**DATA SHOWN:**
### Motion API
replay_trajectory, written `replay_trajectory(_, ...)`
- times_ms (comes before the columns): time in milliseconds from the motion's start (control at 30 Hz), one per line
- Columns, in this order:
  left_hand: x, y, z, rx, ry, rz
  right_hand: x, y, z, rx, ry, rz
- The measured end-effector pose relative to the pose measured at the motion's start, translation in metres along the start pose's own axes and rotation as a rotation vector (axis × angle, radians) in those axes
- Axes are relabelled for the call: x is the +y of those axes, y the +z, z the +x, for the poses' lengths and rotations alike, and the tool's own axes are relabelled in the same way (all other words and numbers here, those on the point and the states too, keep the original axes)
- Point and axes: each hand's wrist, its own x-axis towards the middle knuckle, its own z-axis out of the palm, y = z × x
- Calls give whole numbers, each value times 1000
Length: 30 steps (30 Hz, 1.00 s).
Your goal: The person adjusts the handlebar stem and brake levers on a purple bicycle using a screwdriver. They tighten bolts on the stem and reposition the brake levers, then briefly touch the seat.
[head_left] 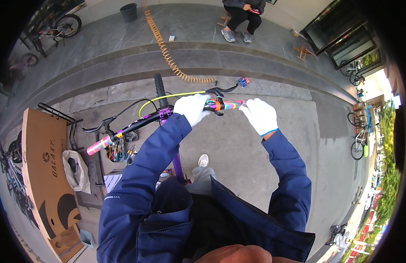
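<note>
In front of me is a bicycle handlebar (139, 126), black with a purple stem (165, 113) and a front tyre (159, 85) beyond it. My left hand (192, 109), in a white glove, is closed around the bar right of the stem. At the right end sits a multicoloured grip (233, 105); my right hand (261, 116), also gloved, has its fingertips closed on the grip's outer end. A brake lever (229, 89) juts forward between my hands, with a yellow cable (170, 97) curving left. The left end carries a matching grip (99, 144) and another brake lever (97, 126).
A coiled orange hose (165, 55) hangs over the steps, its end near a small blue-and-red package (243, 82). On the left stand a big cardboard box (51, 162), a white sack (76, 171) and scattered tools (117, 151). A seated person (242, 17) is beyond the steps.
</note>
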Motion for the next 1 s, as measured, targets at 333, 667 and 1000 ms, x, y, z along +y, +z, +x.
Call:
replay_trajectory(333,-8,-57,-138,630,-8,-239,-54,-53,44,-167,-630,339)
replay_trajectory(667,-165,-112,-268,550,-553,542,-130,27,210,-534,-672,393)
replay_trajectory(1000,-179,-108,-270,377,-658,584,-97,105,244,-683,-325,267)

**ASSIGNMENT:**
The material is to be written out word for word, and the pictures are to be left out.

**RESPONSE BELOW:**
### Motion API
replay_trajectory, written `replay_trajectory(_, ...)`
- times_ms (comes before the columns): time in milliseconds from the motion's start (control at 30 Hz), one per line
- Columns, in this order:
  left_hand: x, y, z, rx, ry, rz
  right_hand: x, y, z, rx, ry, rz
- The measured end-effector pose relative to the pose measured at the motion's start, translation in metres along the start pose's own axes and rotation as a rotation vector (axis × angle, radians) in those axes
- Axes are relabelled for the call: x is the +y of those axes, y the +z, z the +x, for the poses' lengths and rotations alike, and the tool's own axes are relabelled in the same way (all other words and numbers here, those on the point and the states too, keep the original axes)
- Point and axes: each hand's wrist, its own x-axis towards the middle knuckle, its own z-axis out of the palm, y = z × x
- Calls give whole numbers, each value times 1000
Length: 30 steps (30 Hz, 1.00 s).
Your goal: The person adjusts the handlebar stem and brake levers on a purple bicycle using a screwdriver. They tighten bolts on the stem and reposition the brake levers, then briefly touch the seat.
[head_left] 
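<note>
In front of me is a bicycle handlebar (139, 126), black with a purple stem (165, 113) and a front tyre (159, 85) beyond it. My left hand (192, 109), in a white glove, is closed around the bar right of the stem. At the right end sits a multicoloured grip (233, 105); my right hand (261, 116), also gloved, has its fingertips closed on the grip's outer end. A brake lever (229, 89) juts forward between my hands, with a yellow cable (170, 97) curving left. The left end carries a matching grip (99, 144) and another brake lever (97, 126).
A coiled orange hose (165, 55) hangs over the steps, its end near a small blue-and-red package (243, 82). On the left stand a big cardboard box (51, 162), a white sack (76, 171) and scattered tools (117, 151). A seated person (242, 17) is beyond the steps.
</note>
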Motion for the next 1 s, as measured, targets at 333, 667 and 1000 ms, x, y, z along +y, +z, +x.
Call:
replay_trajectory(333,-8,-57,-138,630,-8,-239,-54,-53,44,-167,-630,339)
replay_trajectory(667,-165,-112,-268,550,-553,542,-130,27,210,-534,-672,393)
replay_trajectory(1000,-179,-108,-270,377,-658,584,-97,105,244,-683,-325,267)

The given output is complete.